To this end, it has six key tasks:

  • to maintain a register listing all nurses and midwives

  • to set standards and guidelines for nursing and midwifery conduct, performance and ethics

  • to provide advice for registrants on professional standards

  • to quality-assure nursing and midwifery education

  • to set standards and provide guidance for local supervising authorities for midwives

  • to consider allegations of misconduct, lack of competence or unfitness to practise because of ill health.

The new register consists of three parts. Part one is for general nurses and nurses in fields such as adult nursing, mental health, learning disabilities and children.

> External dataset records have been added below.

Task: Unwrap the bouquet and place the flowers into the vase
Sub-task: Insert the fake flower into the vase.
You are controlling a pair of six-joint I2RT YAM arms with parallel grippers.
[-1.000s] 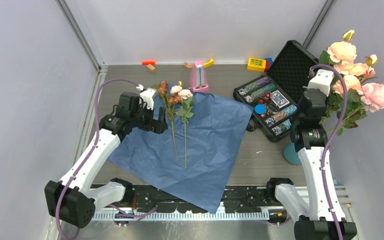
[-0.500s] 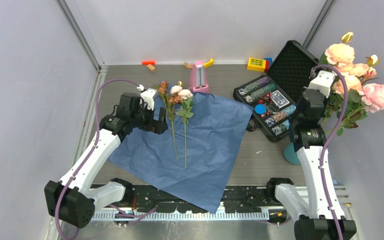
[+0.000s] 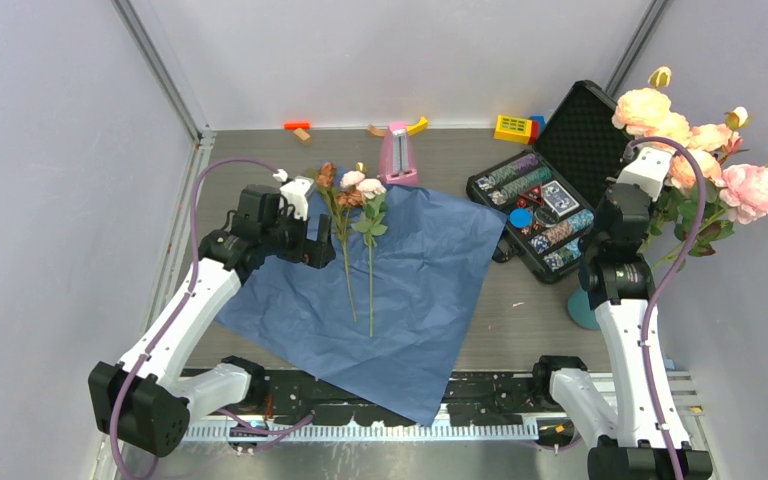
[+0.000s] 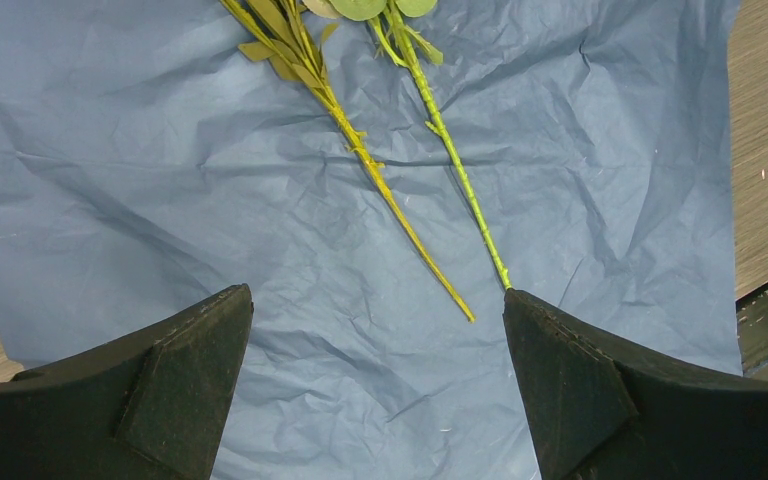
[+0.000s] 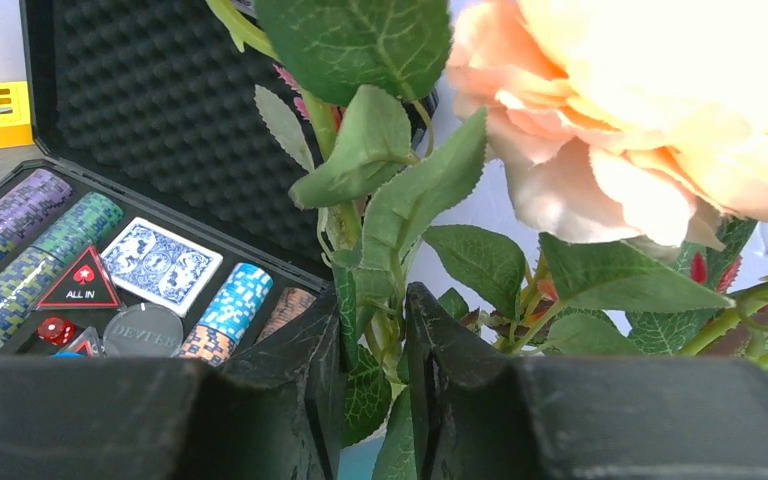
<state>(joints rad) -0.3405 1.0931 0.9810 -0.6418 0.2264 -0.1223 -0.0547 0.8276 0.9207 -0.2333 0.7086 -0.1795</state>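
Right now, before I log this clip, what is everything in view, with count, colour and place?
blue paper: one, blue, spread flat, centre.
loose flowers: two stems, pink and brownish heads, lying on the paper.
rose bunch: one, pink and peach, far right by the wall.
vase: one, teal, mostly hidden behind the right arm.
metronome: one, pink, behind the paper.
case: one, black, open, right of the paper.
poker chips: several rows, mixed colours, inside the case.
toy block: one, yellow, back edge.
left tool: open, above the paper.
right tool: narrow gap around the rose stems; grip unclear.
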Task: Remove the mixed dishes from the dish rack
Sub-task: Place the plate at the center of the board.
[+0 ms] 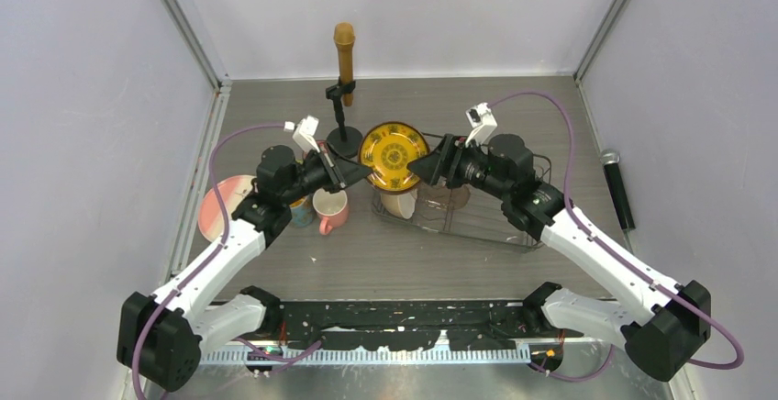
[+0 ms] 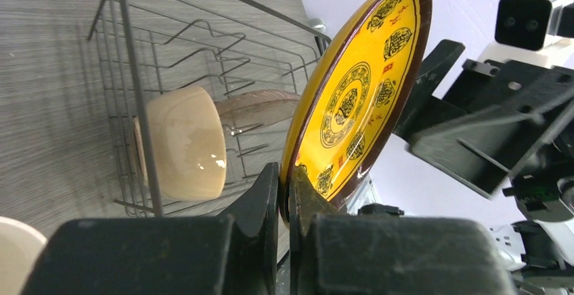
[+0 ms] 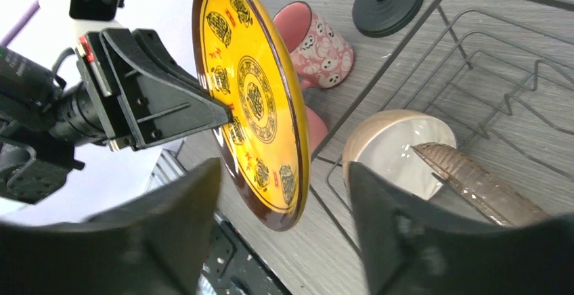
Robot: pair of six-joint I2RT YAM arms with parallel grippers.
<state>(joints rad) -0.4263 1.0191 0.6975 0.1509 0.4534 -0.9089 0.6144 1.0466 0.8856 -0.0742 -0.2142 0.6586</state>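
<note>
yellow patterned plate: off the table, held tilted on edge in the air at the left end of the dish rack, between the two grippers.
left gripper: clamped on the plate's rim, one finger on each face of the edge.
right gripper: fingers spread wide; the plate's far edge sits in the gap between them, and no contact with either finger shows.
dish rack: black wire basket on the table, right of centre, in front of the right arm.
cream bowl: lying on its side inside the rack at its left end, just below the raised plate.
brownish bowl: in the rack just beside the cream bowl, leaning among the prongs.
pink mug: upright on the table outside the rack, to its left.
second mug: just beside the pink mug, partly under the left arm; its colours cannot be told.
pink-and-cream plate: flat on the table at the far left, partly hidden by the left arm.
microphone stand: upright on the table behind the raised plate.
</note>
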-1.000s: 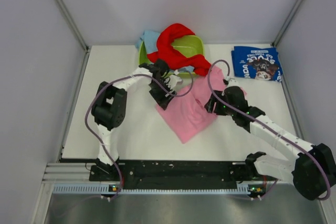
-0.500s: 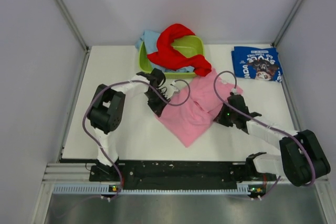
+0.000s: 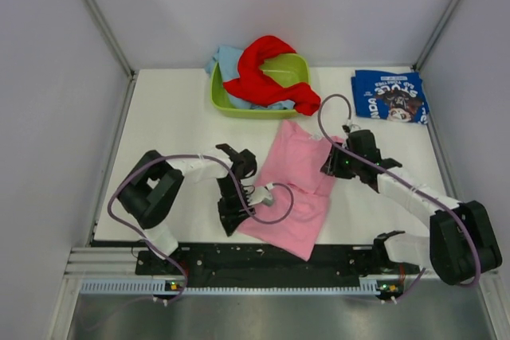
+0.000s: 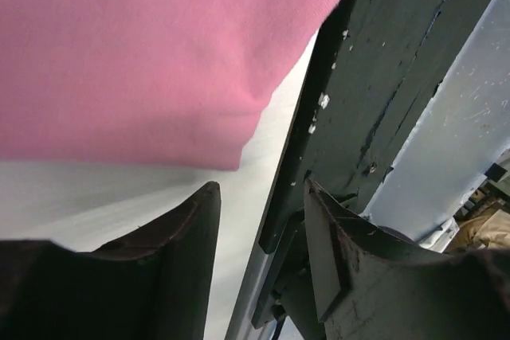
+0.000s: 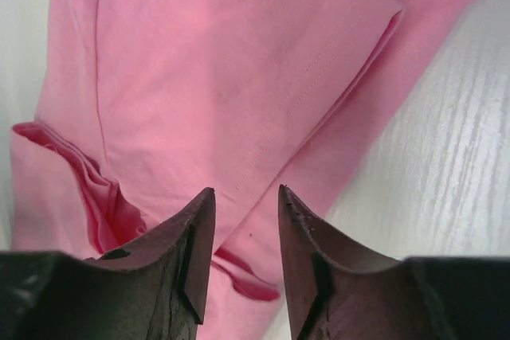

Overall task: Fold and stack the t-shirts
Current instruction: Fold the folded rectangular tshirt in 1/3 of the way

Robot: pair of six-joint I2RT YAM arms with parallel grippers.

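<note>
Pink t-shirt [image 3: 296,185] lies spread on table [image 3: 175,133], center-near, btwn the 2 arms; its near corner reaches the black base rail [image 3: 263,256]. Right wrist view shows a sleeve and some creases. Left gripper [image 4: 259,197] sits low at the shirt's left near edge, fingers apart, nothing btwn them, cloth just beyond the tips. Right gripper [image 5: 245,201] hovers over the shirt's right side, fingers a little apart, released, no cloth pinched. Left arm's purple cable [image 3: 280,198] loops over the pink cloth.

Lime green tub [image 3: 217,99] at far center: red t-shirt [image 3: 263,65] draped over it and spilling toward the pink one, light blue t-shirt [image 3: 225,59] hanging out at far left corner.

Navy t-shirt [image 3: 390,97] w/ print, folded, far right, well apart from the rest.
</note>
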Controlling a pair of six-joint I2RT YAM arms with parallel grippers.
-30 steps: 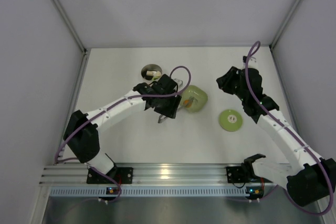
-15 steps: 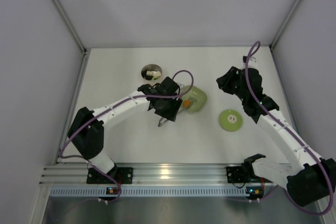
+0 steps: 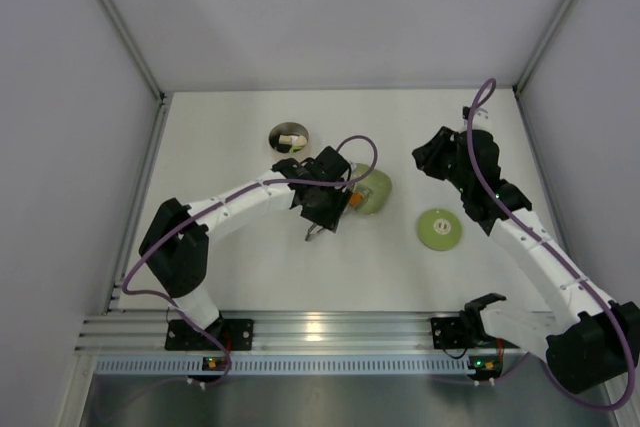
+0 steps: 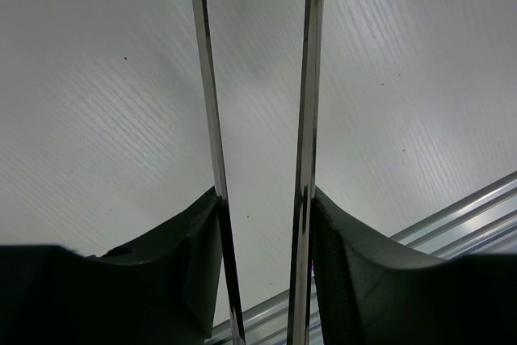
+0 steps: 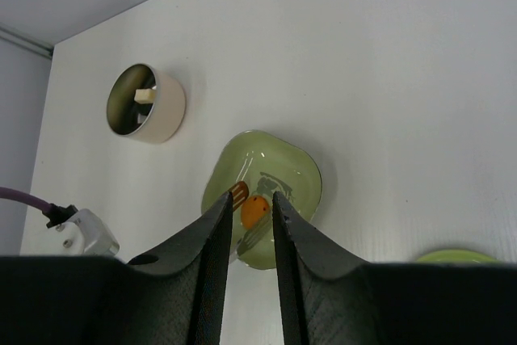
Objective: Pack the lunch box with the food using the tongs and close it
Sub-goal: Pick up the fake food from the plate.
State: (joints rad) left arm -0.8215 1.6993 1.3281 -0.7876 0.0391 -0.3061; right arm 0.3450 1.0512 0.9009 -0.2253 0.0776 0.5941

Part two is for midwives and part three, specialist community public health nurses, covers health visitors, school nurses, OHNs and, in Scotland, family health nurses.

The third part of the register came into effect on 1 August 2004. All existing health visitors were immediately transferred over, as were OHNs whose OH qualification was on record at the NMC, and school nurses with a recordable qualification, regardless of whether the specialist qualification was at certificate, diploma, degree or higher level.

What was important was not the academic level of the qualification, but that it was on record.

A transitionary period, to September 2008, was introduced by the NMC alongside the new register to allow institutions to incorporate the new standards of proficiency in public health into their curricula.

Graduates of institutions that have not obtained approval from the NMC by the end of the transition period will not be able to gain part three registration.

Educational providers must have their programmes approved by September next year, and the final date from which students can complete a non-validated course but still go on to the third part of the register (assuming they started by or before 31 August 2008) is 31 August 2011.